Люба – Любовь… или нескончаемый «Норд-Ост» | страница 44
Галю куда-то увозили, а вернулась она всклокоченная и помятая, как воробей, случайно вырвавшийся из кошачьих лап.
На всю жизнь остался во мне этот галин вопль. И мысль о том, что наш изумительный мир состоит из хищников и таких беззащитных птиц, как Галя; ну, и вот этой нарывающей в сердце боли, воспоминаний о детстве, единственой моей радости, а так же бегущих в никуда часовых стрелок.
Галя тяжело опускается на скрипучую постель, беспомощно сложив руки на подоле застиранной рубахи
– Опять прижали меня, мучители, вымогатели в погонах: или я дам расписку, что меня предупреждали о токсичности ксифагола, или они меня отсюда живой не выпустят!. И брешут соблазнительно. Мол, одна поганая закорючка, и у меня есть шанс не попасть на вскрытие.
Может быть, она права? Вырваться и вернуться к цветущим белым садам и кострам из опавших листьев, млечному пути и дыханию теплого моря, к шопоту длинных горячих ночей, к восходам и закатам.
– Это предательство! – вскакивает Тоня, стройная и дрожащая, как стальная пружина. – Это предательство и живых и мертвых!
Долгая глухая тишина прерывается нервным вскриком Гали, вскочившей с постели.
– Тоня! Ты – страстная натура. Тебя умные мальчики любили! А я рохля! Меня умные мальчики не любили! И глупые тоже. Я не могу противостоять этой машине…
У Тони от неожданного выкрика Гали приоткрылся рот.
– Галюша, почему ты решила, что я страстная натура?!
– Так есть же верная примета. Ты – рыжуха.

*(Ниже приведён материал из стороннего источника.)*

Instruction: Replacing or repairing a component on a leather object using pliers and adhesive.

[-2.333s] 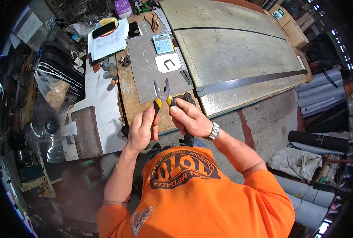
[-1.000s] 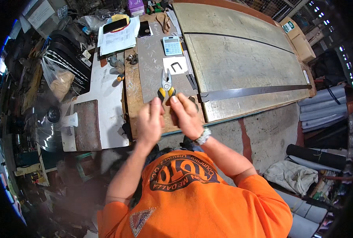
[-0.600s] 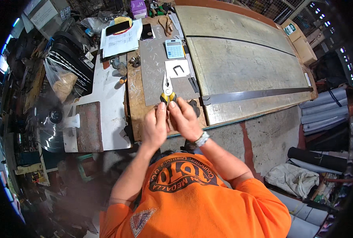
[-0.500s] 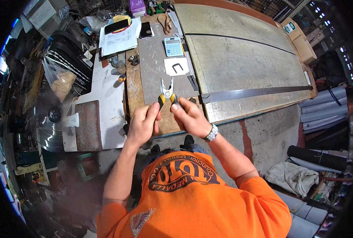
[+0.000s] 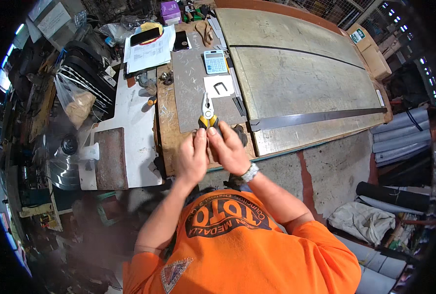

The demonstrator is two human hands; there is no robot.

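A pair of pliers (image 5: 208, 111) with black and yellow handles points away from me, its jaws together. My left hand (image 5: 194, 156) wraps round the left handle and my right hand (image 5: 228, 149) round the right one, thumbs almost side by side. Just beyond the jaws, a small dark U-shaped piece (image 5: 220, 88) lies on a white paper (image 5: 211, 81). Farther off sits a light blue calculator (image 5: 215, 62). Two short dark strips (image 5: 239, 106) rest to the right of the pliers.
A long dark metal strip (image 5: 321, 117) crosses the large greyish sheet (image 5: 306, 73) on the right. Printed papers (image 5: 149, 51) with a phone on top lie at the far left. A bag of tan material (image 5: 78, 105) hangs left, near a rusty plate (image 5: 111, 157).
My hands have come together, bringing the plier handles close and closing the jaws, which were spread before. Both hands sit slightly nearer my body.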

И все равно, у тебя над верхней губой черные усики!
Вся палата грохнула от хохота, хохотали-тряслись так долго, весело и все более нервно, кашляя и задыхаясь, что всполошились дежурные сестры. Влетели в палату – одна за другой.
Дружный и долгий хохот в СПЕЦобухе – это нечто неслыханное. ЧП. Бунт! Почти революция…
…У пустующей постели соседки, Царство ей небесное! старый врач на секунду останавливается в раздумье. Шествующий за ним Грачев промчал мимо, не задержавшись. Даже не посмотрел в нашу сторону, сторону еще живых…
Я почувствовала, как во мне что-то закипает. Перед старым врачем скотина Грач дугой гнулся, раболепствовал. А от дела рук своих морду отвернул. «Не обращайте внимания – вспомнилось: «Религиозный фанатик». Мы для него даже не животные… Не врач ты, а гробовщик, вот ты кто. А какое лицо у него? Только сейчас обратила внимание – лицо у него собачье… Вытянутое. Уши почти торчком. Урод!
И я вдруг вспомнила… Из всех собак, которых встречала в жизни, мне больше всех запомнилась бездомная псина, сочетание таксы и бульдога – коричневое туловище с белой грудью на тонких кривых ножках и непомерно длинные уши. Собаку звали «Урод». Она принимала пищу из рук любого прохожего и благодарно провожала его вдоль дачного поселка до самого леса.